Every line from the one with "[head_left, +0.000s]" to the one with "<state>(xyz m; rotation", including those two, is to be copied exactly; all other lines of the entries below are left out.

Items listed in a dataset:
***
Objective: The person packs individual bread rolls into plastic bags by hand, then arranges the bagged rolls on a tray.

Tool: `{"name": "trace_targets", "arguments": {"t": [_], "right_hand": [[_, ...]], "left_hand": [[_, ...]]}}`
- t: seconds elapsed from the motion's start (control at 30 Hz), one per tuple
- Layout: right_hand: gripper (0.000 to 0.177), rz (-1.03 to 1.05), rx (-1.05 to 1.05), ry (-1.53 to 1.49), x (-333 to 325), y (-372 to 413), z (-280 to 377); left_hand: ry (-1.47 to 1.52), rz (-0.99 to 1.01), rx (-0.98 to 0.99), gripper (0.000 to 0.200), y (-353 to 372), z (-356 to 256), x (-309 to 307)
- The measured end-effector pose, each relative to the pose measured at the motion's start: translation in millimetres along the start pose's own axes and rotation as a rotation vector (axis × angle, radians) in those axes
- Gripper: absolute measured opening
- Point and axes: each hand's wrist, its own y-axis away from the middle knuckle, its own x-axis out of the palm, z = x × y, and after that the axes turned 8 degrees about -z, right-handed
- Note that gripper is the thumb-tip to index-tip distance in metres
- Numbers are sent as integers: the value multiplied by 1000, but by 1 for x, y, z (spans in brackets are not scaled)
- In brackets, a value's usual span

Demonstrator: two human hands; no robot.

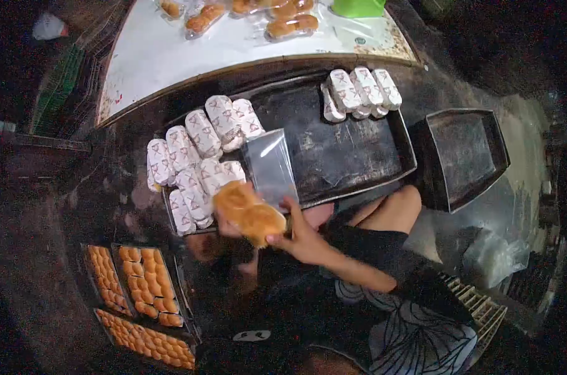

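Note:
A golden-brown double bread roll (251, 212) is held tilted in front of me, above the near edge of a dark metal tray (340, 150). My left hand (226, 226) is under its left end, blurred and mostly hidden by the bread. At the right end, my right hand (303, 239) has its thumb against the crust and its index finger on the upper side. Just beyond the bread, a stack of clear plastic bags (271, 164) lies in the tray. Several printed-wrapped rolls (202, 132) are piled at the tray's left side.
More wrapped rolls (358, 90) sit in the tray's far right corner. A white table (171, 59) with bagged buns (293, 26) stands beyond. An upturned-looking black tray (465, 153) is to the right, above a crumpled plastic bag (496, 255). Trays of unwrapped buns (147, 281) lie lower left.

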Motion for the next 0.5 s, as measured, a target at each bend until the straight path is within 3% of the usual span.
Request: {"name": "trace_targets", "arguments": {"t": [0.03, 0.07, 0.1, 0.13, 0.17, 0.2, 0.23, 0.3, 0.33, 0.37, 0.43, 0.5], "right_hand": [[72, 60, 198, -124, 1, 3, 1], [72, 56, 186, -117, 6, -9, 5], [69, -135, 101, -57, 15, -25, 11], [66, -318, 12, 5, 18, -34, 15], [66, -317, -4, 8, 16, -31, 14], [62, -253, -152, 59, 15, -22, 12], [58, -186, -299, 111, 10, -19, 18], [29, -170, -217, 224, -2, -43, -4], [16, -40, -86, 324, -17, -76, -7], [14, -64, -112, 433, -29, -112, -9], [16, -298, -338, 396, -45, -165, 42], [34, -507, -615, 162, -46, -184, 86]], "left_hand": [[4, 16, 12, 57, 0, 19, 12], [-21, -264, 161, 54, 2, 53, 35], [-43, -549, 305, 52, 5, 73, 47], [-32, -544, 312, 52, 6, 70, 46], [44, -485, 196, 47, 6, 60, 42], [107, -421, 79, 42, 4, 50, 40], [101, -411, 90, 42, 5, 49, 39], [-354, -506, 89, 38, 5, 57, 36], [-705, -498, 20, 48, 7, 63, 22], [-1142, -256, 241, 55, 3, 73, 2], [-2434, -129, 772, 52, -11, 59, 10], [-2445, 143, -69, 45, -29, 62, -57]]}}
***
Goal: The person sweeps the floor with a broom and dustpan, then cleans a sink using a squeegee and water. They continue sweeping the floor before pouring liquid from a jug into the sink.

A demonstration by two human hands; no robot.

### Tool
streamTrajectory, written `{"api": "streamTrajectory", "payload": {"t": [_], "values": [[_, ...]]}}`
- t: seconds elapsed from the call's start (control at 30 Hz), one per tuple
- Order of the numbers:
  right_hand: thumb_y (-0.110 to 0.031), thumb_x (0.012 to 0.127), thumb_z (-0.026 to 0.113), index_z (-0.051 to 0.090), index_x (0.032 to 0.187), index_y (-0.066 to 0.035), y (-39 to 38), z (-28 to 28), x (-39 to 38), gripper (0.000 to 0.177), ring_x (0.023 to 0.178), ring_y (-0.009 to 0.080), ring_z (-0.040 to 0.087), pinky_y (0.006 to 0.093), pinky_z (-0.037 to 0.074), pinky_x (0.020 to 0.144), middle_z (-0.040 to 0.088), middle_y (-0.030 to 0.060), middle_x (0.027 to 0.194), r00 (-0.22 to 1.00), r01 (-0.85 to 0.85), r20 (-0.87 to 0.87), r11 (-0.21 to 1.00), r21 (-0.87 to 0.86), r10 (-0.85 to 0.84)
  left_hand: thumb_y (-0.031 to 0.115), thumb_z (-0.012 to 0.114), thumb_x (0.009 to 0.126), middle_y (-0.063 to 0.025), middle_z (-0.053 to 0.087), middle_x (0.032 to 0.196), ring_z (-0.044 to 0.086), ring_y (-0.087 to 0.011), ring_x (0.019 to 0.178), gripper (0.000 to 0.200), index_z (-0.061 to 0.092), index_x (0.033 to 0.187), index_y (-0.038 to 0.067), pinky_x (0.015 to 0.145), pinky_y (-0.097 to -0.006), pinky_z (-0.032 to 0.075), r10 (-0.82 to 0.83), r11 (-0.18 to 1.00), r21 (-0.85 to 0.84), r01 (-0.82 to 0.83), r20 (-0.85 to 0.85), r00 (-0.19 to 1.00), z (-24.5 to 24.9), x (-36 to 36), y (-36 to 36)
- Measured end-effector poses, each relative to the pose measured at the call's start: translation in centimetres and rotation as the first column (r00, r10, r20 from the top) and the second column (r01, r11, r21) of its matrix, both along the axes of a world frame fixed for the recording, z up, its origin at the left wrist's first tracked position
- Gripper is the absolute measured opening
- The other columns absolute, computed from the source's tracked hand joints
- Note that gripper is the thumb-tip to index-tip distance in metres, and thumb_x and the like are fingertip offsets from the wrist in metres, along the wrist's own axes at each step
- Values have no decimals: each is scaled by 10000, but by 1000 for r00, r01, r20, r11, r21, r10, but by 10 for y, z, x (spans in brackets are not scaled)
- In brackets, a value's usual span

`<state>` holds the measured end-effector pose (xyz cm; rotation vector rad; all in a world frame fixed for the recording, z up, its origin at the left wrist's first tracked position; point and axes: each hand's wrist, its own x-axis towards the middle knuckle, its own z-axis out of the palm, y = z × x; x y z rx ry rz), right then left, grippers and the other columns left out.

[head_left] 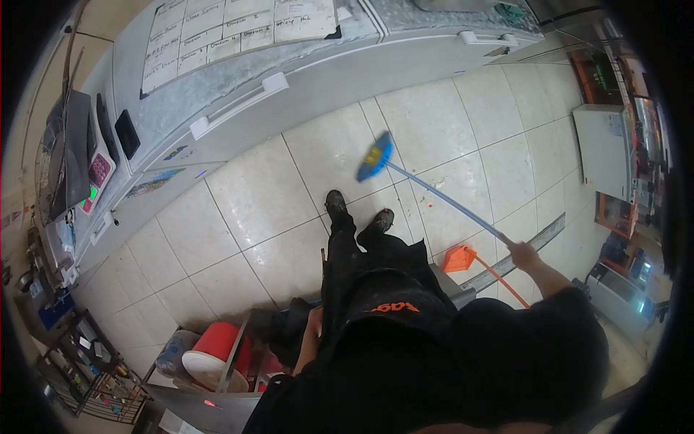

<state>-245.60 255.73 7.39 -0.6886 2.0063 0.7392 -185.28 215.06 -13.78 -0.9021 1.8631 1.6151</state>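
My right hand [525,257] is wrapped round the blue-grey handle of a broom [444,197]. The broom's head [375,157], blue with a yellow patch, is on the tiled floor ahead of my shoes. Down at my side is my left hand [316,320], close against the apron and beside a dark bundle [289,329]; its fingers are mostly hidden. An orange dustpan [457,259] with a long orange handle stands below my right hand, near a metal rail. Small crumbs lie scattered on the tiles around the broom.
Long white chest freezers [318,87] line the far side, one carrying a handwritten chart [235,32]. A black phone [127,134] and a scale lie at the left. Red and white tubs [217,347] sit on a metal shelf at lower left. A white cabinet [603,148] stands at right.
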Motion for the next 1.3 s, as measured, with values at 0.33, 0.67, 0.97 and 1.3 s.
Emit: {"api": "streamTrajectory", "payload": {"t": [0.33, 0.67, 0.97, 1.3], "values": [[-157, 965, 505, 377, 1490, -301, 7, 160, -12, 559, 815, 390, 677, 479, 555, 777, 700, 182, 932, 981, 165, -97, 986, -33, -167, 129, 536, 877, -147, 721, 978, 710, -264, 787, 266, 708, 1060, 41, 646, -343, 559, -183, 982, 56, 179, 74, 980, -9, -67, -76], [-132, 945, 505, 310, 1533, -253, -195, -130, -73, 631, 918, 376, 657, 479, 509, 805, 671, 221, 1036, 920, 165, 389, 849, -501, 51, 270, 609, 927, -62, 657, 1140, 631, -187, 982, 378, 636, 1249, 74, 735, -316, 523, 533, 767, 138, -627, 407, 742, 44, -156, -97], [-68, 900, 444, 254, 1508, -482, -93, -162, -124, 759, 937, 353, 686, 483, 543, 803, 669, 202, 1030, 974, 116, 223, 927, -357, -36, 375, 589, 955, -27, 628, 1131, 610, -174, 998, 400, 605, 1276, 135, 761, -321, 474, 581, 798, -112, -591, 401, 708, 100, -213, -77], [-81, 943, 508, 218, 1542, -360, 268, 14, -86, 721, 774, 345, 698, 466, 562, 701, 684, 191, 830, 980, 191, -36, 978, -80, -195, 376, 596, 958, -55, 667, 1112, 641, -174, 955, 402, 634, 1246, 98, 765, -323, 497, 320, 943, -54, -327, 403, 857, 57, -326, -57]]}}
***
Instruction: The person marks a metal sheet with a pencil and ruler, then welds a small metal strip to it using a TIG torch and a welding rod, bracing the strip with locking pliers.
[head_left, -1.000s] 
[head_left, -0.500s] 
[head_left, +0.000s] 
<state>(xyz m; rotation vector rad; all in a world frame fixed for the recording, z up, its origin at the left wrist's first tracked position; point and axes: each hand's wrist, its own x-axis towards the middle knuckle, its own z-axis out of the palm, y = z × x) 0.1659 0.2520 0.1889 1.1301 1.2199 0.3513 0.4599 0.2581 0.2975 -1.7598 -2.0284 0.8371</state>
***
## RESPONSE TO THE TASK
[head_left, +0.000s] 
<state>(xyz m; rotation vector rad; all in a world frame fixed for the recording, z up, its origin at the left wrist's first tracked position; point and axes: each hand's wrist, its own x-axis towards the middle knuckle, its own z-axis out of the palm, y = z × x) 0.1659 0.2520 0.1889 1.1301 1.2199 0.3513 0.4599 0.2581 0.2975 -1.7598 -2.0284 0.8371</state>

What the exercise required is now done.